### [Exercise brief]
Repeat the lines below exactly as written, please, from the line with "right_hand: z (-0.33" to the line with "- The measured", both lines included, and no others.

### [Stored entries]
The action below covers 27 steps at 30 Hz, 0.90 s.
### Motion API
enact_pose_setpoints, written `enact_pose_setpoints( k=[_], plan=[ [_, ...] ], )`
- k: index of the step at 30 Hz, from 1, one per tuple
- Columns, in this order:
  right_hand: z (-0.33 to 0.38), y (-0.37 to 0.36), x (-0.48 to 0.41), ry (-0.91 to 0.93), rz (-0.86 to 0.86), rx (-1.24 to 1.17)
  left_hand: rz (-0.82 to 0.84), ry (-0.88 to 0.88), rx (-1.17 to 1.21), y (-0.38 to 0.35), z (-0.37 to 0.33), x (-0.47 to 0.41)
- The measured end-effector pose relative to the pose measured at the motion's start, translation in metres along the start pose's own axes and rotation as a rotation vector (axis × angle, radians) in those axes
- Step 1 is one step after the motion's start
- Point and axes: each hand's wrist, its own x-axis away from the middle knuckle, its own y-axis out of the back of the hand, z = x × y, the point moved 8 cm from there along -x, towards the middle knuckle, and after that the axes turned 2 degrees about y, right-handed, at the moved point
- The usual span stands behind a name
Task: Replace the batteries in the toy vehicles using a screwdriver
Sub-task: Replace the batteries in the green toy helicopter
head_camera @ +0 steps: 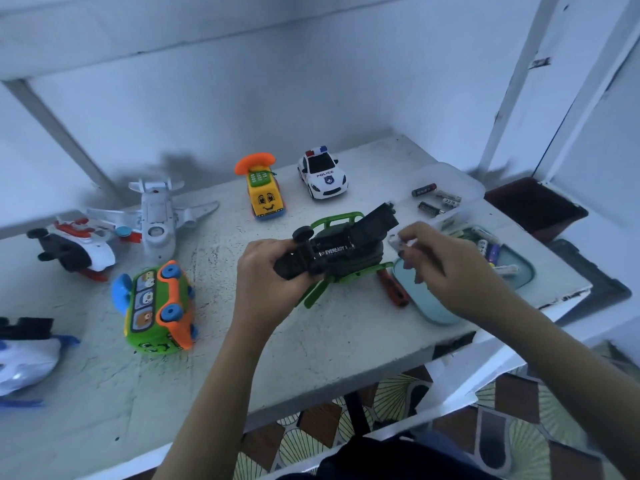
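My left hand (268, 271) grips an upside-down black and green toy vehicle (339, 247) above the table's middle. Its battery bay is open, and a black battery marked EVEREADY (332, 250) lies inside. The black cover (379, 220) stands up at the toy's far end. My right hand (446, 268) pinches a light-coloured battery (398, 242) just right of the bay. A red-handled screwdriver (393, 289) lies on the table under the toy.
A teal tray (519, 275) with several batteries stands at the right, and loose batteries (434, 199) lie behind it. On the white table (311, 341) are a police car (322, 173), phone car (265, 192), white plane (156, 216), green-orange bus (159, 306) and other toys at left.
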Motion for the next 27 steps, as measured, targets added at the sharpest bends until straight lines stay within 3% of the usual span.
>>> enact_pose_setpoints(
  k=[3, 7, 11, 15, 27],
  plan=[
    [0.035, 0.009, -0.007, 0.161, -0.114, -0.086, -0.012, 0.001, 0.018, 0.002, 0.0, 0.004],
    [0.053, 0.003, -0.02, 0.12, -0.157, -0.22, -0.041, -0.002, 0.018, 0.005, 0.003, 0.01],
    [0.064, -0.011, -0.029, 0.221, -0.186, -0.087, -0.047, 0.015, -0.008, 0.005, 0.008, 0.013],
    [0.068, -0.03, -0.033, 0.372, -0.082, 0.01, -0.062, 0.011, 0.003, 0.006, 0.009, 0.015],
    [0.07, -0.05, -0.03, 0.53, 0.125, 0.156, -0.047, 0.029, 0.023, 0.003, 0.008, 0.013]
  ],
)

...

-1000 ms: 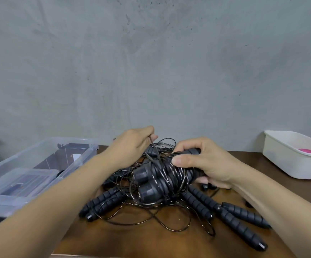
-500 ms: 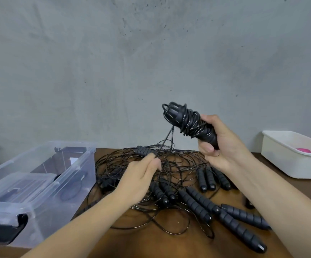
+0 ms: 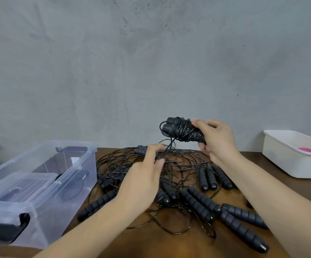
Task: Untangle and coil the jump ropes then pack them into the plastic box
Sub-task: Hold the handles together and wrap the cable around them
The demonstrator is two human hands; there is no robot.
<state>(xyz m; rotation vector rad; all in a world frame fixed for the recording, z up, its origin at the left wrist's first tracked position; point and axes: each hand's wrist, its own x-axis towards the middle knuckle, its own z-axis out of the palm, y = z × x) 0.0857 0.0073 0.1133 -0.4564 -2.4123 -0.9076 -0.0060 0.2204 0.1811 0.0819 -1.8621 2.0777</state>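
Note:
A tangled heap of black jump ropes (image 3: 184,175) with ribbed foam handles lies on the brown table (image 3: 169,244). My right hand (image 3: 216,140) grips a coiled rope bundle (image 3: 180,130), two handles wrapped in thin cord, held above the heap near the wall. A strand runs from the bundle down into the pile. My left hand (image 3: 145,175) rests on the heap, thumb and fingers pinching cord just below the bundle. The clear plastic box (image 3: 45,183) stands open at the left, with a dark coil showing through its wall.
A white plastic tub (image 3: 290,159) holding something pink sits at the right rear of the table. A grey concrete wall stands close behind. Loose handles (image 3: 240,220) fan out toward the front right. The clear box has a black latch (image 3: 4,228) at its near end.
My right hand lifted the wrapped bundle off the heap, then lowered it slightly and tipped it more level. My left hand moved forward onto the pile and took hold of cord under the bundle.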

### [Expected output]
  right_hand: z (-0.33 to 0.38), y (-0.37 to 0.36), x (-0.48 to 0.41), ry (-0.91 to 0.93), rz (-0.86 to 0.86), rx (-1.24 to 1.17)
  left_hand: rz (-0.82 to 0.84), ry (-0.88 to 0.88), rx (-1.17 to 1.21), y (-0.38 to 0.35), z (-0.37 to 0.33), x (-0.47 to 0.41)
- The measured end-effector pose relative to the pose measured at the motion's start, translation in metres along the start pose's own axes and rotation as a rotation vector (axis × angle, radians) in those axes

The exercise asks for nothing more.